András LŐRINCZ
professor, senior researcher has been teaching at
the Faculty of Informatics at Eötvös
University, Budapest since 1998. His research focuses on distributed
intelligent systems and their applications in neurobiological and cognitive modeling,
as well as medicine. He has founded the Neural Information Processing Group of Eötvös University
and he directs a multidisciplinary team of mathematicians, programmers,
computer scientists and physicists.

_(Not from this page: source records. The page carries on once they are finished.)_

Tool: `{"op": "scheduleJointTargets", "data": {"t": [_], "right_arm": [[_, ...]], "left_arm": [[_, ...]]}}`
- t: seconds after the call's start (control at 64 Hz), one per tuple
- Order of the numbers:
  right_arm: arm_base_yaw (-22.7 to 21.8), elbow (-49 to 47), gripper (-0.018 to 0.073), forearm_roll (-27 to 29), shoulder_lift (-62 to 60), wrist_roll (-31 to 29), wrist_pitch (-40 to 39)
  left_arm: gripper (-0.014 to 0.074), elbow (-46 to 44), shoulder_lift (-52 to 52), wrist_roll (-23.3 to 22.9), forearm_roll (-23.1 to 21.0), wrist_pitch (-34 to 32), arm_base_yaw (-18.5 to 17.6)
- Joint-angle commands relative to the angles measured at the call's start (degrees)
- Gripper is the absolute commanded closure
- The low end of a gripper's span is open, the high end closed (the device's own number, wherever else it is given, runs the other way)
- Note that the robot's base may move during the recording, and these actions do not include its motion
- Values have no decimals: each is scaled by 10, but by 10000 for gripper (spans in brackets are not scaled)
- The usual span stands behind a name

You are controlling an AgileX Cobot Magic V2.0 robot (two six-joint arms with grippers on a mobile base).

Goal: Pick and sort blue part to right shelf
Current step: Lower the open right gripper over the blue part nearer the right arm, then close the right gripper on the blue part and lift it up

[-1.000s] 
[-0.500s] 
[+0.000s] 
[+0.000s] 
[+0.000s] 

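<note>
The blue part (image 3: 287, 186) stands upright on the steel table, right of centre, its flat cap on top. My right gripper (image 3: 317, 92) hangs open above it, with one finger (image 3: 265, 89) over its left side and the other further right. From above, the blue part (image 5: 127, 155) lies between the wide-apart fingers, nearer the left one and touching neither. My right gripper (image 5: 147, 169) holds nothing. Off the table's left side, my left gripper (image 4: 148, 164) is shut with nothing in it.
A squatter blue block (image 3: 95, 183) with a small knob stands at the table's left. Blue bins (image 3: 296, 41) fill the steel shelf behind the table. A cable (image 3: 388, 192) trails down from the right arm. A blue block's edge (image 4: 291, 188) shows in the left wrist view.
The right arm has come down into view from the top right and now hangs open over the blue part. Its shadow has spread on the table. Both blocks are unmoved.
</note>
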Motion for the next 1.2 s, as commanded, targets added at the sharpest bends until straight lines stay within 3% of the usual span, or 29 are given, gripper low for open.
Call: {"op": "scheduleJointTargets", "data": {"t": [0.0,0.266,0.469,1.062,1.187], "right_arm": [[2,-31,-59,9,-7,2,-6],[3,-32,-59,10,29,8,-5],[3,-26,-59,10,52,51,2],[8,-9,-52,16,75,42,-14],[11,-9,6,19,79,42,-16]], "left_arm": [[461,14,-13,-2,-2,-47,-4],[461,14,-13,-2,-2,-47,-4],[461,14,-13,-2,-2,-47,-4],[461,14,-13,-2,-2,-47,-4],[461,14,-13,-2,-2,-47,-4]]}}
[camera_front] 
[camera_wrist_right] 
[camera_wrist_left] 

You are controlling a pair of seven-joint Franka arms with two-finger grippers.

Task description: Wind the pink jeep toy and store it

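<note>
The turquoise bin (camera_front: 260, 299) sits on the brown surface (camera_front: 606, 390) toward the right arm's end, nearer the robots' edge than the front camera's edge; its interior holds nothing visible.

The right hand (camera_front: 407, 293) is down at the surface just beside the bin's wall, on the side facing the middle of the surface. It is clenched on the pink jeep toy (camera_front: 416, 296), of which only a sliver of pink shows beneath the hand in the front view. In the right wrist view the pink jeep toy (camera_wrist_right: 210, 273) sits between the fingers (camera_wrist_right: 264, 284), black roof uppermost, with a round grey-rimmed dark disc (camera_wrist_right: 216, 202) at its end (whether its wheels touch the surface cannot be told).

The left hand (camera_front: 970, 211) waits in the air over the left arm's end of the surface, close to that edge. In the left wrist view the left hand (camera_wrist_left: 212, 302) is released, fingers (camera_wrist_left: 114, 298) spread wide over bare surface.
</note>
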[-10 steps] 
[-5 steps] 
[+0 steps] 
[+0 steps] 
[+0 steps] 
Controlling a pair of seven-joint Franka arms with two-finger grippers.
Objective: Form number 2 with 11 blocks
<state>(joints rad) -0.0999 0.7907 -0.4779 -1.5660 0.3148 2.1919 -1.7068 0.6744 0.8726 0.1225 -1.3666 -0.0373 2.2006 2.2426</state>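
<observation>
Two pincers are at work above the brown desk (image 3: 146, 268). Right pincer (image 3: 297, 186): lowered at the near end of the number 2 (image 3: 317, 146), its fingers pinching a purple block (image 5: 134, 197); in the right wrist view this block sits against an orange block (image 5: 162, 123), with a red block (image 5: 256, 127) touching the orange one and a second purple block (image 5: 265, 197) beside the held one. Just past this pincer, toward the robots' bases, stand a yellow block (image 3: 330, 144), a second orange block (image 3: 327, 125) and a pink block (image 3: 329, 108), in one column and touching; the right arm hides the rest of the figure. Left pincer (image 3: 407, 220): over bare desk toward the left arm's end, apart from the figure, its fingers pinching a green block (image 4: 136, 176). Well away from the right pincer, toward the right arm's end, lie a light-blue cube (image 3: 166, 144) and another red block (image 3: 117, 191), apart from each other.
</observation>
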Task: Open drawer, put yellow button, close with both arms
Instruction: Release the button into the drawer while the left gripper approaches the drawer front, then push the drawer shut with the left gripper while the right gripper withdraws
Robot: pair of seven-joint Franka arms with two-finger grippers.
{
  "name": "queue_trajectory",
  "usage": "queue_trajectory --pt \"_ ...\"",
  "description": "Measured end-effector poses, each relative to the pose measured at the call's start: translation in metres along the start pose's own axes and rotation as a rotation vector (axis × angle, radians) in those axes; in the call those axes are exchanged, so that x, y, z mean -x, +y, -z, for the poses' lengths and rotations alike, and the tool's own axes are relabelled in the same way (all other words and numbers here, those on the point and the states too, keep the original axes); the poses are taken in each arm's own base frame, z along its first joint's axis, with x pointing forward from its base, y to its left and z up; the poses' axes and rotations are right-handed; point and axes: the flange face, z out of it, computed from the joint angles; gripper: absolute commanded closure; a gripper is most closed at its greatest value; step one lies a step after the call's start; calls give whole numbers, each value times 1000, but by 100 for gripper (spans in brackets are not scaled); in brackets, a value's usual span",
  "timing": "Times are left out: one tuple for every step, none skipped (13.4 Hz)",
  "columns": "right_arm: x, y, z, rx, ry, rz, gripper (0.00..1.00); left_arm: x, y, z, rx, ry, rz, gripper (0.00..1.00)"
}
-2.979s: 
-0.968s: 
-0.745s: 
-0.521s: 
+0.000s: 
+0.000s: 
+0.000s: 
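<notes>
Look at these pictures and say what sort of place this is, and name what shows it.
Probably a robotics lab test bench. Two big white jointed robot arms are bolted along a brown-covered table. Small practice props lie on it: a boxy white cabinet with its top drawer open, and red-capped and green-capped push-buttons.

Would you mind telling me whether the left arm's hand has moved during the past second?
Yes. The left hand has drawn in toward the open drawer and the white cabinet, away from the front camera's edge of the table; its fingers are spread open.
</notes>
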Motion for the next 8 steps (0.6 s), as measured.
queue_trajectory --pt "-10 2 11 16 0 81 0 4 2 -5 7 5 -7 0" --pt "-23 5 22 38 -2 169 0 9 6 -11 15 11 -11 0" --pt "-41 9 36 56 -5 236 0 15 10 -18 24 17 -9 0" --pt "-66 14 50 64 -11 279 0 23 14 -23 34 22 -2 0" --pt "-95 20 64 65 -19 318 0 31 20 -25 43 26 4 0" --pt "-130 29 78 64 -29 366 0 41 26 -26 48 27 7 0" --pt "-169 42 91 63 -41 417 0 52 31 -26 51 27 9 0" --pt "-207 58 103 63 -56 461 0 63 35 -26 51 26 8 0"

He has acted as the PI of several successful
international projects in collaboration with Panasonic, Honda Future Technology
Research and the Information Directorate of the US Air Force in the fields of
hardware-software co-synthesis, image processing and human-computer
collaboration. He took part in the New Ties and the Percept projects of EU Framework
Programmes.
He graduated in physics at the Eötvös Loránd
University in 1975 where
he received his PhD in 1978 and his CSc in 1986 in experimental and theoretical
solid-state physics and chemical physics, respectively. In the field of laser physics,
he is a habilitated professor of the University of Szeged (1998), whereas he
habilitated in the field of Informatics at the Eötvös Loránd University in
2008. He conducted research and taught quantum control, photoacoustics and
artificial intelligence at the Hungarian Academy of Sciences, University of
Chicago, Brown University, Princeton University, the Illinois Institute of
Technology and ETH Zurich. He authored about 200 peer reviewed scientific
publications. In 1997-1998 he was the scientific director of the Hungarian
subsidiary of US-based Associative Computing Ltd.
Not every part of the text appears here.